Health Checks: Liveness, Readiness, and Service Availability

In distributed systems, your services do not exist in isolation. They call each other, depend on databases and caches, and serve traffic through load balancers. When a service starts failing, the rest of the system needs to know quickly. Health checks provide that visibility.

A properly implemented health check system tells Kubernetes when to route traffic to your pod, tells your load balancer which instances are ready, and gives your monitoring system early warning before problems cascade. Without health checks, you get cascading failures, traffic sent to dead instances, and problems that compound silently until they take down your entire application.

This article covers the three probe types Kubernetes provides, how to implement health endpoints in your services, how to handle deep health checks for dependencies, and the patterns that keep your system resilient when individual services fail.

The Three Probe Types

Kubernetes distinguishes between three states a pod can be in.
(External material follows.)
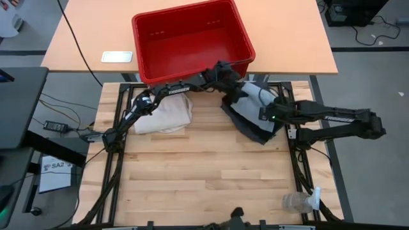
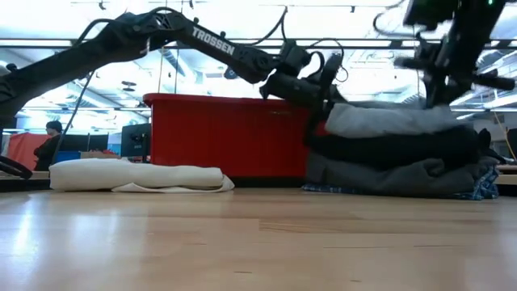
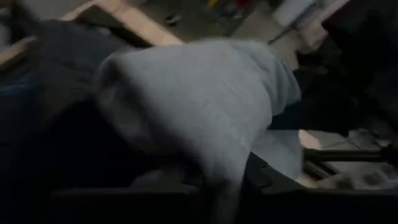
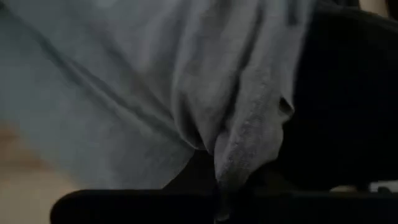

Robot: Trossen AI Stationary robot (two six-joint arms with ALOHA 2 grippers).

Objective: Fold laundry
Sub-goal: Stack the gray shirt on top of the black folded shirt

Each state has a corresponding probe type that determines how Kubernetes manages the pod’s lifecycle and traffic routing.

graph TD
    A[Pod Starting] --> B{Startup Probe}
    B -->|Not Ready| C[Initializing]
    B -->|Ready| D{Liveness Probe}
    D -->|Failing| E[Restarting]
    D -->|Healthy| F{Readiness Probe}
    F -->|Failing| G[Remove from Traffic]
    F -->|Passing| H[Receive Traffic]
    E --> D
    G --> F

Liveness Probe: Is the Process Alive?

The liveness probe answers a simple question: is the process running and responsive? If the liveness probe fails, Kubernetes restarts the container. This handles situations where the process is alive but stuck in a deadlock or unresponsive state.

A basic liveness probe configuration looks like this:

livenessProbe:
  httpGet:
    path: /live
    port: 8080
  initialDelaySeconds: 10
  periodSeconds: 15
  timeoutSeconds: 5
  failureThreshold: 3

The liveness probe waits 10 seconds after startup before the first check. Then it checks every 15 seconds. If the check takes more than 5 seconds, it counts as a failure. After 3 consecutive failures, Kubernetes restarts the container.

Keep liveness probes simple. A liveness probe that checks dependencies will restart your service whenever your database is temporarily unavailable, which makes outages worse, not better.

Readiness Probe: Can the Service Accept Traffic?

The readiness probe answers: can this instance handle requests right now? A service might be running but not ready if it is warming up, loading configuration, or recovering from a dependency outage.

When the readiness probe fails, Kubernetes removes the pod from the service endpoint slice. Traffic stops being routed to that instance. The pod keeps running and the probe keeps checking. When the probe passes again, traffic resumes.

readinessProbe:
  httpGet:
    path: /ready
    port: 8080
  initialDelaySeconds: 5
  periodSeconds: 10
  timeoutSeconds: 3
  failureThreshold: 2

Use readiness probes for checks that verify dependencies. If your service needs a database connection and a cache to serve requests properly, the readiness probe should verify both. Keep the probe fast to avoid removing instances unnecessarily during brief slowdowns.

Startup Probe: The Initialization Grace Period

The startup probe handles applications that need significant time to initialize. If your service takes 30 seconds to start, a liveness probe that starts checking after 10 seconds will kill the container before it is ready.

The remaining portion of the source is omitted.